Problem: The word "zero" marks the lines to keep; find each one in the data and copy it.

***** Data records

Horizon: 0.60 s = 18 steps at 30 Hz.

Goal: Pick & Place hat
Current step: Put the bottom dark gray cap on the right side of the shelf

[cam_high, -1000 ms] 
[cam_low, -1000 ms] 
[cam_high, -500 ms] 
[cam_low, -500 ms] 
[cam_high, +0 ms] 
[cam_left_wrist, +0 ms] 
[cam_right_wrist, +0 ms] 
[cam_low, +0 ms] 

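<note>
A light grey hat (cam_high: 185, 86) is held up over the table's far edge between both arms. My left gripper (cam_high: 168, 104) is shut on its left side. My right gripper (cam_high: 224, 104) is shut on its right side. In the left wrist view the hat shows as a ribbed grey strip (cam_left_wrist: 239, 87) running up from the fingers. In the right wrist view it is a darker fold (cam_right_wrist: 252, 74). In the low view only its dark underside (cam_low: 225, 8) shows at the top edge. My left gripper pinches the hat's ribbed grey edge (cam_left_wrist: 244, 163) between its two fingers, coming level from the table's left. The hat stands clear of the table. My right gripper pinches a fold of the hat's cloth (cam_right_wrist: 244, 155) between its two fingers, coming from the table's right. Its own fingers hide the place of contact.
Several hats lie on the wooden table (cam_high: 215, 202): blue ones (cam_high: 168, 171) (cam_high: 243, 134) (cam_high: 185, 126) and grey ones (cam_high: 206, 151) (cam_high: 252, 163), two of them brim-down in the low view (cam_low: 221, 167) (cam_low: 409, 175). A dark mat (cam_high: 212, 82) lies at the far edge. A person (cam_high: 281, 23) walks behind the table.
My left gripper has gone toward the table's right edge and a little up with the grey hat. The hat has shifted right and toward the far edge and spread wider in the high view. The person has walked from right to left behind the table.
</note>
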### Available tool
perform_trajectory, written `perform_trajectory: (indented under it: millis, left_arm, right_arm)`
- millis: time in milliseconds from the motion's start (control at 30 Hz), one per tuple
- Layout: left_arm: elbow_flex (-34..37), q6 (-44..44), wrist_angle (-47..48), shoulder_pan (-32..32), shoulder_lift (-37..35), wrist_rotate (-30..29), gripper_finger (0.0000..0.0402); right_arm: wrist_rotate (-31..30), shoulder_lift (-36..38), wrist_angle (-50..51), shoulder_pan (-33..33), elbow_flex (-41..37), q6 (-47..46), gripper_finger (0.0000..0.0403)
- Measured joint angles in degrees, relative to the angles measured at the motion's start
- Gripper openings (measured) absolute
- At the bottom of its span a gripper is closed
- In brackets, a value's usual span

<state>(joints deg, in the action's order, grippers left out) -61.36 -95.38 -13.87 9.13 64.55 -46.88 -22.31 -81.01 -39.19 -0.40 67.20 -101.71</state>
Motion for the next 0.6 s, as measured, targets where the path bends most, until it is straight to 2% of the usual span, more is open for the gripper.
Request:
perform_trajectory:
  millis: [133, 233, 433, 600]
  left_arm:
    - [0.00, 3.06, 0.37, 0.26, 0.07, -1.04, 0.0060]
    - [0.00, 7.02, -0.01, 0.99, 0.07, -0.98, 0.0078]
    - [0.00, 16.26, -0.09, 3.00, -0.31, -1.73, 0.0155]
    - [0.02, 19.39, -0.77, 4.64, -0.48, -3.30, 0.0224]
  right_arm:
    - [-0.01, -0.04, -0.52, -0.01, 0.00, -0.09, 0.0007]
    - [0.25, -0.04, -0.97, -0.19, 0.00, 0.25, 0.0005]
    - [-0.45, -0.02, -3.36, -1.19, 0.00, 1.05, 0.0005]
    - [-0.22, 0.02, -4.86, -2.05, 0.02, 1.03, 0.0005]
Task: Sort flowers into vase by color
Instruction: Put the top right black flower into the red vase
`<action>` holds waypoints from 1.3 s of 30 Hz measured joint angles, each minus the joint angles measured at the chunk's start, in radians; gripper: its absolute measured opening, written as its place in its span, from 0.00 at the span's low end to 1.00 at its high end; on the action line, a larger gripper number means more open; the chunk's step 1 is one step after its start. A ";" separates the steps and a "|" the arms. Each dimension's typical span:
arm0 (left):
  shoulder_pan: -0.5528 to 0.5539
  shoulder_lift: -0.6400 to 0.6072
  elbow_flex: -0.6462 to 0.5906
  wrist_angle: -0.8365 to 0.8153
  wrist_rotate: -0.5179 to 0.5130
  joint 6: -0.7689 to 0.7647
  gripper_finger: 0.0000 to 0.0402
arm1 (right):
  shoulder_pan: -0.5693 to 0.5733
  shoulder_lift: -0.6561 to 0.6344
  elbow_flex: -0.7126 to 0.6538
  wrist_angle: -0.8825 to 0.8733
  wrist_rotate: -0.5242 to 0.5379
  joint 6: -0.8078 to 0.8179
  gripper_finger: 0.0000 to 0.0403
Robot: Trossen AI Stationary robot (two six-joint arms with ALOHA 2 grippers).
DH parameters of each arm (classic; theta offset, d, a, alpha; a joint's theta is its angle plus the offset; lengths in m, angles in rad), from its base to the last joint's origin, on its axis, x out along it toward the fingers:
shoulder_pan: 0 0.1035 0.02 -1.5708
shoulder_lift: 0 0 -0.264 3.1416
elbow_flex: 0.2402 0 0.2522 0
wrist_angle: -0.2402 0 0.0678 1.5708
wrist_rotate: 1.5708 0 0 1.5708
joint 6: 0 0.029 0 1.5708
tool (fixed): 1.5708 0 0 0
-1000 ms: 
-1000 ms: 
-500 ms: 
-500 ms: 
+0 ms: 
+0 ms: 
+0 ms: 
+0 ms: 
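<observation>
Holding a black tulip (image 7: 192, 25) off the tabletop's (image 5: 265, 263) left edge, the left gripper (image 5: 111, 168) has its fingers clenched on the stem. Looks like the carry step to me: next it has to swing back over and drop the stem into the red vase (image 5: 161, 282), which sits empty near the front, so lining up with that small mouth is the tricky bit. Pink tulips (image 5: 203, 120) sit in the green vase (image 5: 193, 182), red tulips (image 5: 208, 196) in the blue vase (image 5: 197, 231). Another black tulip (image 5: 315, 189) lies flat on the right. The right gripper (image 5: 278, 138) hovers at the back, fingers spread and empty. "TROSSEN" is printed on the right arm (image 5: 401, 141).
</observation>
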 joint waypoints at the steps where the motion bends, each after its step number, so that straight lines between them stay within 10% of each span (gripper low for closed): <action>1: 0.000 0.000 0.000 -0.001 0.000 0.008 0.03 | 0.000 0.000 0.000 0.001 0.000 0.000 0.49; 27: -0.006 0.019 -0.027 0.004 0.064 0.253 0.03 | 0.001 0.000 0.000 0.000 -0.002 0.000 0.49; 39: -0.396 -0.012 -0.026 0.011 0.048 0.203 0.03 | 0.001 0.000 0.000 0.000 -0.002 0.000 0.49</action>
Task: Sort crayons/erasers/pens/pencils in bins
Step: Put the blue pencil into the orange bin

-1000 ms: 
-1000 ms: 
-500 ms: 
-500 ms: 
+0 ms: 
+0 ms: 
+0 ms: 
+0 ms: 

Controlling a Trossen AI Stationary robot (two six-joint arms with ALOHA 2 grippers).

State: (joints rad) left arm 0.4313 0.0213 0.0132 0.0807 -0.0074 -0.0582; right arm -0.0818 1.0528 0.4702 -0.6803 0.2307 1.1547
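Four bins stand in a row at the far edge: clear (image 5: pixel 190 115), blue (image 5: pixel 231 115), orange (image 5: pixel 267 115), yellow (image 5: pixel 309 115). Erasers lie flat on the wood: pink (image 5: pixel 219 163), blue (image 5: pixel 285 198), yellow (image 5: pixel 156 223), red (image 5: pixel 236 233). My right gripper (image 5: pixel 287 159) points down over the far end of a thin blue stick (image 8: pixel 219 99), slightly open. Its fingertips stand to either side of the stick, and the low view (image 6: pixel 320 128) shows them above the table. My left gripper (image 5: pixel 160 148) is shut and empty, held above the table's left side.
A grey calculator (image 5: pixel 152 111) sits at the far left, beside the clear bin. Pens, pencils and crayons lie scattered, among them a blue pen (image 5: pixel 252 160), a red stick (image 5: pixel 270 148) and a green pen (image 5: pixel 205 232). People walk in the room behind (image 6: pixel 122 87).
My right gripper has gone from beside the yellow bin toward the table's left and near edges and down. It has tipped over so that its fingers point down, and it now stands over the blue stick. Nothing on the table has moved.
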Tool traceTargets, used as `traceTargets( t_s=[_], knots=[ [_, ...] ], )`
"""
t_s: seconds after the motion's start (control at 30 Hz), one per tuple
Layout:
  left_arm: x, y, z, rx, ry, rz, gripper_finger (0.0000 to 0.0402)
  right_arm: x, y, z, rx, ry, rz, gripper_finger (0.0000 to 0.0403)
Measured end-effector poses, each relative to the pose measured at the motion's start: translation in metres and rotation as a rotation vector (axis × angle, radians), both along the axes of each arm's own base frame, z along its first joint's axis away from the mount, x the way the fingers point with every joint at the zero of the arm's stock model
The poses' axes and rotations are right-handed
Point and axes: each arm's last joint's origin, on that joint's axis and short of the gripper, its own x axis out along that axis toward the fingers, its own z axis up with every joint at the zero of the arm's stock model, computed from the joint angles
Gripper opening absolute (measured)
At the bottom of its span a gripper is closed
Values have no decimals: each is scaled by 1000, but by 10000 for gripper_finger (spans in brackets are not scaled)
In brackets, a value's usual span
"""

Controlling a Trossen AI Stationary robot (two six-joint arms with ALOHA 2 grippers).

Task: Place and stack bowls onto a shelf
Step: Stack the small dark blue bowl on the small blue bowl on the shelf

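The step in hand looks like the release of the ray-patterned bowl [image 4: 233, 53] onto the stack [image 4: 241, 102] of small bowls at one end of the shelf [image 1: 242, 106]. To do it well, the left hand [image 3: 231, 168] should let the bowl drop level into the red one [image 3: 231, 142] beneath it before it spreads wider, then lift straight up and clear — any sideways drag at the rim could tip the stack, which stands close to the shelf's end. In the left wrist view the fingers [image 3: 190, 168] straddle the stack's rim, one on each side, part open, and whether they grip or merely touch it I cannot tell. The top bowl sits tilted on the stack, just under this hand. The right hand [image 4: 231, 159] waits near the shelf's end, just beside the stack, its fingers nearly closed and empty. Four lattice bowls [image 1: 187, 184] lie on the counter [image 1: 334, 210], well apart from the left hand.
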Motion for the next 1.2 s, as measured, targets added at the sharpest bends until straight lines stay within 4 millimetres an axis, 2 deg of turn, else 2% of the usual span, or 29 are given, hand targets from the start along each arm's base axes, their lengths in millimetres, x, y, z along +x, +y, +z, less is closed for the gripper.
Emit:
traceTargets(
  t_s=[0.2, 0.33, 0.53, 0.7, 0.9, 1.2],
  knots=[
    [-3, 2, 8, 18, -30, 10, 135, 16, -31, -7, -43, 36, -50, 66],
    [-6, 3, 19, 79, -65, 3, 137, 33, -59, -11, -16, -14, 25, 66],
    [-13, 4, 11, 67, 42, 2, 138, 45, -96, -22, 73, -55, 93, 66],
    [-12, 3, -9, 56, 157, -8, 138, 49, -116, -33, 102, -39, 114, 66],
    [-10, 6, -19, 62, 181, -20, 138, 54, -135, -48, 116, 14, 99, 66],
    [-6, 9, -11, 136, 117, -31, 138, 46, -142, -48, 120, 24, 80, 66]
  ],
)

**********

Answer to this exercise:
Measured end-effector poses, each relative to the pose measured at the motion's start: translation in metres and rotation as a rotation vector (axis × angle, radians), both along the axes of each arm's own base frame, z along its first joint's axis away from the mount, x the way the fingers point with every joint at the zero of the arm's stock model
Point and axes: each arm's last joint's origin, on that joint's axis and short of the gripper, its own x axis out along that axis toward the fingers, its own z axis up with every joint at the zero of the arm's stock model, computed from the joint angles

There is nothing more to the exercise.